EQUITIES
Asia markets tumble in Monday trade, with European markets expected to follow suit as worries about global inflation and sluggish economic growth further depressed the market.
Hong Kong’s Hang Seng index fell 3.50% in afternoon trade, leading losses among the region’s major markets. South Korea’s KOSPI fell 3.43%, its lowest since Nov 16, 2020, and on track for its worst daily performance since Jan 27.
Japan’s Nikkei 225 dropped 3.01%, and the Shanghai Composite in mainland China declined 0.89%.
Australian markets were closed for a holiday.
OIL
Oil prices dropped more than $2 on Monday as a flare-up in COVID-19 cases in Beijing dashed hopes for a rapid pick-up in China's fuel demand, while sluggish economic growth and global inflation concern keep market weighed.
Brent crude futures fell 1.64%, to $119.93 a barrel, while U.S. WTI crude was at $118.73 a barrel, down 1.57%.
CURRENCIES
The dollar index rose 0.48% to 104.690, the first time in a month. Expectations of a more hawkish Fed are pushing up the dollar against other majors.
The benchmark U.S. 10-year Treasury yields meanwhile reaching a more than one-month peak of 3.201%, putting it just two-tenths of a basis point from the highest since November 2018. Two-year Treasury yields, which are very sensitive to policy expectations, leapt as high as 3.159% in Tokyo on Monday, a first since December 2007.
Cryptocurrency bitcoin early on slumped to a new 18-month low, before last stood at $24,679. It was under pressure as cryptocurrency lending firm Celsius Network said it would pause withdrawals and transfers between accounts due to "extreme market conditions".
The yen fell to a 24-year low Monday as Japan’s easy monetary policy increasingly stood at odds with developed peers hiking rates.
GOLD
Gold prices eased on Monday from a one-month high scaled earlier in the session, as red-hot US inflation data lifted Treasury yields and tempered the appeal of safe-haven bullion.
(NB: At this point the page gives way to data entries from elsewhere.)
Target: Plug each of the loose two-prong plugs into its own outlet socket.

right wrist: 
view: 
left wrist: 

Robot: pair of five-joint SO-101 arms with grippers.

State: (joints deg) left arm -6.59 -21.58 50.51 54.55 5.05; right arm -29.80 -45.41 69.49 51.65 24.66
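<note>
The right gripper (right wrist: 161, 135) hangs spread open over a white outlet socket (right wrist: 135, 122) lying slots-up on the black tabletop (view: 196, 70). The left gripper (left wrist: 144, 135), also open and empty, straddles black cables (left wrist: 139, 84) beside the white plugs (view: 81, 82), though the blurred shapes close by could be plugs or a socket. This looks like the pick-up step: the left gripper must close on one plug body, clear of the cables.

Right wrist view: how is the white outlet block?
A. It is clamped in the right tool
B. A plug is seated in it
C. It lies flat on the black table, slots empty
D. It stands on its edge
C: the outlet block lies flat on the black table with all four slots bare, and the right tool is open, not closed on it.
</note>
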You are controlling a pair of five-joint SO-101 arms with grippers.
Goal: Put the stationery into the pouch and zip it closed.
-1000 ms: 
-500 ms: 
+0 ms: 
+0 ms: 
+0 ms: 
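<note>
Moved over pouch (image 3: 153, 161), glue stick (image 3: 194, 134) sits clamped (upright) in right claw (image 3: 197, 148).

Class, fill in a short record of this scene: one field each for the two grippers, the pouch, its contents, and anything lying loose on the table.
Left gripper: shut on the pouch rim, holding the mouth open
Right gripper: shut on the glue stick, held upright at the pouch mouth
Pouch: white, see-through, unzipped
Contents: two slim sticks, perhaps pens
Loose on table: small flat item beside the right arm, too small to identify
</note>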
Spot gold was down 0.85% at $1,856.30 per ounce, off hit its highest since May 9 earlier in the session at $1,877.05 per ounce. U.S. gold futures was down 0.80% to $1,860.30.
Spot silver dipped 1.1% to $21.63 per ounce, platinum fell 1.5% to $958.51, and palladium dropped 2.1% to $1,894.72.
ECONOMIC OUTLOOK
Asian stocks sank on Monday, hit by a double whammy of unexpectedly hot U.S. inflation and aggressive Federal Reserve policy tightening, as well as fears of an economic slowdown in China. The stock weakness also was expected to extend into U.S. and European trading.
Consumer prices in the U.S. accelerated in May, dashing hopes that inflation had peaked, and had investors scrambling to price in an even steeper rate-hike path by the Federal Reserve to tame inflation. The U.S. CPI increased a bigger-than-expected 8.6% last month, the largest year-on-year increase since December 1981, Labour Department figures showed Friday.
Central banks' efforts to raise interest rates to curtail inflation will remain in focus this week. The Fed and the Bank of England are expected to raise rates at their meetings later in the week, while other central banks have turned more hawkish in the past month, underscored by bigger-than-expected rate hikes from India and Australia.
Additionally, investors were also concerned about a resumption of COVID-19 lockdown in China. Beijing city suspended offline sports events, delayed return to schools and tightened other controls, just days after loosening them. Beijing's most populous district Chaoyang announced three rounds of mass testing to quell a "ferocious" COVID-19 outbreak that emerged last week, shortly after the city relaxed curbs imposed during an outbreak in April.